▶ **Task brief**:
Show each line of the listing in which the word "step" occurs.

= = = =

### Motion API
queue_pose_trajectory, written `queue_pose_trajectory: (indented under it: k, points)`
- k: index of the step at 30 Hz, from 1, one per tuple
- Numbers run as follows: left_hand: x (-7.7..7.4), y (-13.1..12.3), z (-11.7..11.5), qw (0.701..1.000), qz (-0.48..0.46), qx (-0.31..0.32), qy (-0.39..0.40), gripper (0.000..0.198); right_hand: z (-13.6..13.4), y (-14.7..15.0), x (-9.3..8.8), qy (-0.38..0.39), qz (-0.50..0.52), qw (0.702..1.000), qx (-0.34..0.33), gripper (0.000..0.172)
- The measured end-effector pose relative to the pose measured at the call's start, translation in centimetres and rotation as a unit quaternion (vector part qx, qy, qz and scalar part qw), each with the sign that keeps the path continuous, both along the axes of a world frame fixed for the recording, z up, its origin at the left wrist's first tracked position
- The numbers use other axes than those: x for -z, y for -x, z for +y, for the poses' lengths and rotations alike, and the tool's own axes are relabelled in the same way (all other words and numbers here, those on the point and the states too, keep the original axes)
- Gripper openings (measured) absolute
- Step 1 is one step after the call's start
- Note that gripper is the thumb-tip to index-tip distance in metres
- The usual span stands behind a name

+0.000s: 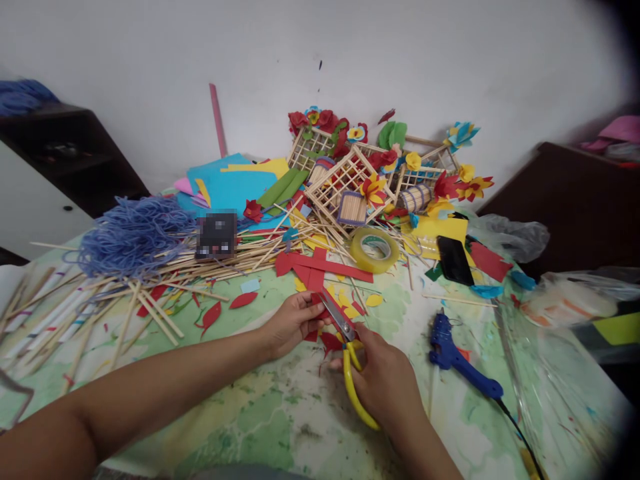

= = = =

▶ **Result for this exercise**:
- k: index of the step at 30 Hz, from 1, one per tuple
- Step 1 is one step after the call's start

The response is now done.